→ **Task directions**
Please work out how many lines in the entries below include the string "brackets", and reply with the number alone.

------------------------------

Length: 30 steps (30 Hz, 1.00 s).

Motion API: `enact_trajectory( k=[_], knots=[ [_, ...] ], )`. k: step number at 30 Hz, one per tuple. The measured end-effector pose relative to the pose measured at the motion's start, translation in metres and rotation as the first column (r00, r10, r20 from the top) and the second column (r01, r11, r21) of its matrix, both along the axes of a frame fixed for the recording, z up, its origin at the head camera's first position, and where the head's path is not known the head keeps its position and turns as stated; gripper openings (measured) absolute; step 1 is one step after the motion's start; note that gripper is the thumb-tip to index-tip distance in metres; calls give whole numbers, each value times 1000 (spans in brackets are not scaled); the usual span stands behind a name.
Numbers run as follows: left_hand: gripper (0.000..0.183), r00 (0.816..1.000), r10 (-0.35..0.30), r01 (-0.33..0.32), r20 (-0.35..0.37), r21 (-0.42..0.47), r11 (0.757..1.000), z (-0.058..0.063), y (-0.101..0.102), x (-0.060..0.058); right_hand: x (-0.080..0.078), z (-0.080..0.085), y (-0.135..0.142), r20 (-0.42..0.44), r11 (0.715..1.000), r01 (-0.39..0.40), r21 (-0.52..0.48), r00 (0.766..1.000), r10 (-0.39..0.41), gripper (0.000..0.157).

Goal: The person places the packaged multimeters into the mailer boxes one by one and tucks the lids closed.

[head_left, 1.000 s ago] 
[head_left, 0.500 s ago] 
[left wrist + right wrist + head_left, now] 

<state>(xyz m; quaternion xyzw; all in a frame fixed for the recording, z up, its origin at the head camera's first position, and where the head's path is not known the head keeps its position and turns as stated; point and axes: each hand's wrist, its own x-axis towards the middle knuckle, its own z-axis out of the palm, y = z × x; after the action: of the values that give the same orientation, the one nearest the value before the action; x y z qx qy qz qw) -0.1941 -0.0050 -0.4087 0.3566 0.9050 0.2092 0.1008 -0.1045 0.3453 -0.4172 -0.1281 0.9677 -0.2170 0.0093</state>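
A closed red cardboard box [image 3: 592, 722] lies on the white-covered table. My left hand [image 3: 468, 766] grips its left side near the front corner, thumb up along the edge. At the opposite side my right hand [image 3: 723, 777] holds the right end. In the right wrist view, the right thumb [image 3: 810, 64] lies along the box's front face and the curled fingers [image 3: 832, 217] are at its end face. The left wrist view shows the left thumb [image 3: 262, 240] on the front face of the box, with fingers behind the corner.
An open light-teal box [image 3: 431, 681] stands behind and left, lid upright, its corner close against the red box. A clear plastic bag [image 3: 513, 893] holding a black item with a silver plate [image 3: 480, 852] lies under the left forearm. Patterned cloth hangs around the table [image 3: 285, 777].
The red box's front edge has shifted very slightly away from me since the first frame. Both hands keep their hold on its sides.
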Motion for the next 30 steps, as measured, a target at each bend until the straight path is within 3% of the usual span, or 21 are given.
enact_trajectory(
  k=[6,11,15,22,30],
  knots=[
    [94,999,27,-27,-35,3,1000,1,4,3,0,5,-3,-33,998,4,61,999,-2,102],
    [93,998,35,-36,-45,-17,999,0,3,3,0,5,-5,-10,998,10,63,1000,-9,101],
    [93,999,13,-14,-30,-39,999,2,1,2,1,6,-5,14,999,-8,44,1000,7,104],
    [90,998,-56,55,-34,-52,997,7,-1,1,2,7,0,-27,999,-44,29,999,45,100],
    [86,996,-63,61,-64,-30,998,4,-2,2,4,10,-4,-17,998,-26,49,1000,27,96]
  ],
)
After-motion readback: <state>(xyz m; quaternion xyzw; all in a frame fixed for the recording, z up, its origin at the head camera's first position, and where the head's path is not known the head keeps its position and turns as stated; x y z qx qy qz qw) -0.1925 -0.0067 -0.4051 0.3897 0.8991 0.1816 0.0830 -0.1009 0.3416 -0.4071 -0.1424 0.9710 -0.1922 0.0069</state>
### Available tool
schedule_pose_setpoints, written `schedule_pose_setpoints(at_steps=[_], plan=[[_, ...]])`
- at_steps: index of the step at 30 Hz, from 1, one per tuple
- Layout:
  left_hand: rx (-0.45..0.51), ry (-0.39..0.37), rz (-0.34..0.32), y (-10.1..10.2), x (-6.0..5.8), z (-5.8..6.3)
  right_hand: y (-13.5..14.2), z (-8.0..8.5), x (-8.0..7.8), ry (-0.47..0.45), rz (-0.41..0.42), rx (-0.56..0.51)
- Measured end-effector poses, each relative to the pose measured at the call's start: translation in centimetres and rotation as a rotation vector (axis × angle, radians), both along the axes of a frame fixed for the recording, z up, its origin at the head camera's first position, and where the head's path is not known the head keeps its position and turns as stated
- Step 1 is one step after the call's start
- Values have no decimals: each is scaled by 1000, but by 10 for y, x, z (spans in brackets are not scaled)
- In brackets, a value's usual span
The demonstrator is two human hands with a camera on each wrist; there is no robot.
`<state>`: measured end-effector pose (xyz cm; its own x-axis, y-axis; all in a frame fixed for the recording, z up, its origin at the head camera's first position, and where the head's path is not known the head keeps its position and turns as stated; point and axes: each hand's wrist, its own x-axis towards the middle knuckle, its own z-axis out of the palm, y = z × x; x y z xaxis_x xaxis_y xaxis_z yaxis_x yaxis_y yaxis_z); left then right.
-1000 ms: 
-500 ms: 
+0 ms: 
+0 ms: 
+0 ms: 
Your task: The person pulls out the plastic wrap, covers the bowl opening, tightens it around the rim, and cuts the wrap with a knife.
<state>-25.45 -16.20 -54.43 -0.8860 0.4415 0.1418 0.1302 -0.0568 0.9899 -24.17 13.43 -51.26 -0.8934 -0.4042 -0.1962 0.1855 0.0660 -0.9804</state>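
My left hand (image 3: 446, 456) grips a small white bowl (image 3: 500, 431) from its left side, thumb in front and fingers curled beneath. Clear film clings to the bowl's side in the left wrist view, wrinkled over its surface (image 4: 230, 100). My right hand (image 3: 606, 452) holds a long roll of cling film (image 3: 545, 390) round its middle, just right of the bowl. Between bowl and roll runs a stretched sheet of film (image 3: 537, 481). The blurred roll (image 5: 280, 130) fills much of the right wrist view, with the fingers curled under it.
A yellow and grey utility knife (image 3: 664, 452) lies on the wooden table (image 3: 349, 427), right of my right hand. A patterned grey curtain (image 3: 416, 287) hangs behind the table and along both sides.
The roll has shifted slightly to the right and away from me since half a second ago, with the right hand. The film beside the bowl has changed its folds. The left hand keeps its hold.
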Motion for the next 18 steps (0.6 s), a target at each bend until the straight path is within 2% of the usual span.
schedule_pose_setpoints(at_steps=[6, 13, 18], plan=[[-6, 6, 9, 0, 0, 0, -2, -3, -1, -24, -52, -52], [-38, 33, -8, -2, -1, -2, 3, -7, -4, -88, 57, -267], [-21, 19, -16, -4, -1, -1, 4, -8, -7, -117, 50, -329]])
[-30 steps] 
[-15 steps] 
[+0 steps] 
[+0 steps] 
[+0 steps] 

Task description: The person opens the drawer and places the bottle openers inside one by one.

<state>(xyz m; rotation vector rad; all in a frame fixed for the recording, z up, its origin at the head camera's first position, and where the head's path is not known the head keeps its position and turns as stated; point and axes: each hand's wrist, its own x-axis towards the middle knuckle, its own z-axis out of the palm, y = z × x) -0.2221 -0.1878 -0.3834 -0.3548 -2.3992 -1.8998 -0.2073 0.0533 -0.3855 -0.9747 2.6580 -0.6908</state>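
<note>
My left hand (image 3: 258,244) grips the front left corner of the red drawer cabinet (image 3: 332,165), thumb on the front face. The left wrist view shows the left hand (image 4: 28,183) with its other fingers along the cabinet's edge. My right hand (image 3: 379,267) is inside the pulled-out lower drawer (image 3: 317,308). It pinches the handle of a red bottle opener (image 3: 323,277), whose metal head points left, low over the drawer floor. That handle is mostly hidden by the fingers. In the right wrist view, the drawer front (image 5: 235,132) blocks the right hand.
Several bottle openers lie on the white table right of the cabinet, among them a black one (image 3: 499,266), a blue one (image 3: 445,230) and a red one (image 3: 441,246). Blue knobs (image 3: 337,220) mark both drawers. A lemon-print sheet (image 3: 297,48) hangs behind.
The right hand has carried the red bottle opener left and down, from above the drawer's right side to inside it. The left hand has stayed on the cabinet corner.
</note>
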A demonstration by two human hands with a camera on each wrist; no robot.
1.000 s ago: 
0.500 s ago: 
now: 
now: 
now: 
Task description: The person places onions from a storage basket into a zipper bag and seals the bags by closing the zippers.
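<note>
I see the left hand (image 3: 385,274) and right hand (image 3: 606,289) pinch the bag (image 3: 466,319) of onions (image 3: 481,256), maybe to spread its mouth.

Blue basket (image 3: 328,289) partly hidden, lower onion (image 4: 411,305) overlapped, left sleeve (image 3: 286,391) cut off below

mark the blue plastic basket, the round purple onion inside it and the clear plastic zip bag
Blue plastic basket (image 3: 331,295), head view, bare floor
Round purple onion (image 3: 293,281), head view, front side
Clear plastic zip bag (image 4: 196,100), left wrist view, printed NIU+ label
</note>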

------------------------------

→ **Result of the task**
3